Two ORNL research projects were awarded through the Chemical and Materials Sciences to Advance Clean Energy Technologies and Low-Carbon Manufacturing funding opportunity, sponsored by the Office of Basic Energy Sciences within the DOE Office of Science.
“The research projects announced today will strengthen the scientific foundations needed for the United States to maintain world leadership in clean energy innovation, from renewable power to carbon management,” said U.S. Secretary of Energy Jennifer Granholm.
The clean energy and manufacturing awards are a new funding opportunity from the Office of Science designed to build foundational knowledge on approaches to capture, produce, convert, store, and use energy that reduce carbon emissions. The goal to transform the nation’s energy production landscape covers broad research topic areas, including hydrogen fuel, solar energy, carbon capture, energy storage, nuclear energy, transformative manufacturing, and critical minerals and materials.
ORNL was awarded in the Carbon Dioxide, CO2, Removal category for a proposal on “Fundamental Mechanisms Driving Efficiency of CO2 Capture Using Mineral Looping,” led by Chemical Sciences Division’s Juliane Weber. The project focuses on mineral looping, a promising method for inexpensively capturing carbon dioxide directly from the atmosphere on a gigaton scale.

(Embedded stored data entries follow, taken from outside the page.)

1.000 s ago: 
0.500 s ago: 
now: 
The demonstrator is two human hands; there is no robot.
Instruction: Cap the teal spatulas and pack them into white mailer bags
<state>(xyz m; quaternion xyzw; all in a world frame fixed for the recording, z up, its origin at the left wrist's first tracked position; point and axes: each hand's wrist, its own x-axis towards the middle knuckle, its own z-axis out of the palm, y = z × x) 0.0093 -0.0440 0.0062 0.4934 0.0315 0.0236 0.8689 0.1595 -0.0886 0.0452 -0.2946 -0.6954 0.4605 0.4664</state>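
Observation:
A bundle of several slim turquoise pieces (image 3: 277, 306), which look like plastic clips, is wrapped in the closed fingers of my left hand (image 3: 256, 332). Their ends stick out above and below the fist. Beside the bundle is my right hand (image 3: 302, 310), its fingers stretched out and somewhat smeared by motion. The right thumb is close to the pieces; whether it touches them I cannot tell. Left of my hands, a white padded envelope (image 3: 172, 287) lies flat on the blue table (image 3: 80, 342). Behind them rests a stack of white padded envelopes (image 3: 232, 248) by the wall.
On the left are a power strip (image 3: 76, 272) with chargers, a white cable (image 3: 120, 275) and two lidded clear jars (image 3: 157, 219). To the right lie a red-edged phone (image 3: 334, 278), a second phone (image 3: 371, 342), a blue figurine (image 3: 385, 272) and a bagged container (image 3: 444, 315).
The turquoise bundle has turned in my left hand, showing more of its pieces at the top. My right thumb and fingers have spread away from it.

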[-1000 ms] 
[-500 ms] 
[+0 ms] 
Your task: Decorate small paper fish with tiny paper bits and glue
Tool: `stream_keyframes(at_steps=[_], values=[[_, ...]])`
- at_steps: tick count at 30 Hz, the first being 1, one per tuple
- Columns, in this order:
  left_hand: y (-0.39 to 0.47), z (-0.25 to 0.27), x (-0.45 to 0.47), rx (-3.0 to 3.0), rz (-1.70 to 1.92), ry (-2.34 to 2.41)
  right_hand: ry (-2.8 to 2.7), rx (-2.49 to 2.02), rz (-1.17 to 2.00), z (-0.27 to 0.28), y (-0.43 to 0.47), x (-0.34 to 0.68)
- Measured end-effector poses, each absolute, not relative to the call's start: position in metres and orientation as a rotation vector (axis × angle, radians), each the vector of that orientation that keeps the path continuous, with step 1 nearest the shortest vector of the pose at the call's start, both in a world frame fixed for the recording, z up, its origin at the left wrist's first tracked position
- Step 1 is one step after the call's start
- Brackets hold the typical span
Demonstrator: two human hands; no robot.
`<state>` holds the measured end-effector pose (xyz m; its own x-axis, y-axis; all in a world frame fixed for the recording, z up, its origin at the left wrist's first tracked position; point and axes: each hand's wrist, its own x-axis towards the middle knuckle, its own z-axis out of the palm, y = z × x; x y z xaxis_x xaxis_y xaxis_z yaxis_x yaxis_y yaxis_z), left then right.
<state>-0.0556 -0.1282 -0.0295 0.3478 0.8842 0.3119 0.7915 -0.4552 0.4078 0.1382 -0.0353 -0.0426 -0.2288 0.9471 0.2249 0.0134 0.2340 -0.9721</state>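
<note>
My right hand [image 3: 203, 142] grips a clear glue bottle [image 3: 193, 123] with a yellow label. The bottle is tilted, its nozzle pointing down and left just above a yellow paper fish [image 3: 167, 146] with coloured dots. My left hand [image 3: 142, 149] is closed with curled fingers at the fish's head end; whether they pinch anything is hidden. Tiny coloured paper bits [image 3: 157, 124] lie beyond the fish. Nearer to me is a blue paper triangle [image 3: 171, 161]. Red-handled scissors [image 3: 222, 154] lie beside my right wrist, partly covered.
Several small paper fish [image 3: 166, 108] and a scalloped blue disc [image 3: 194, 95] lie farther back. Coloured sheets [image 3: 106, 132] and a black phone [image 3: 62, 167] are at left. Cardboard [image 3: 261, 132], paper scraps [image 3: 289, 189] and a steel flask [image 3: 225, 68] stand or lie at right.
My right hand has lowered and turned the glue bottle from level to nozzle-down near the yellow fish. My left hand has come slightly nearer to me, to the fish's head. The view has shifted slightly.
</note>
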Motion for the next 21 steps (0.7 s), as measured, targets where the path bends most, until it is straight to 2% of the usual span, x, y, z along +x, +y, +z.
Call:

Many rocks and minerals naturally react with CO2 as they age, but this weathering process occurs on geologic timescales that are not sufficient to mitigate current emission levels, now exceeding 30 gigatons per year. “One idea is to use mineral-derived materials that can scrub CO2 from the atmosphere, are regenerated and reused, and then inject the captured CO2 underground” said team member Andrew Stack, who leads ORNL’s Geochemistry and Interfacial Sciences group. The team will combine unique characterization and modeling approaches to advance fundamental understanding needed to create economic, scalable methods of direct air capture.
In the Transformative Manufacturing category, ORNL was awarded for a proposal on “Targeted, Scalable Synthesis of Multidimensional Macromolecules to Transform Additive Manufacturing,” led by Chemical Sciences Division’s Amit Naskar. The project focuses on the design of polymers with tunable properties for additive manufacturing, or 3D printing.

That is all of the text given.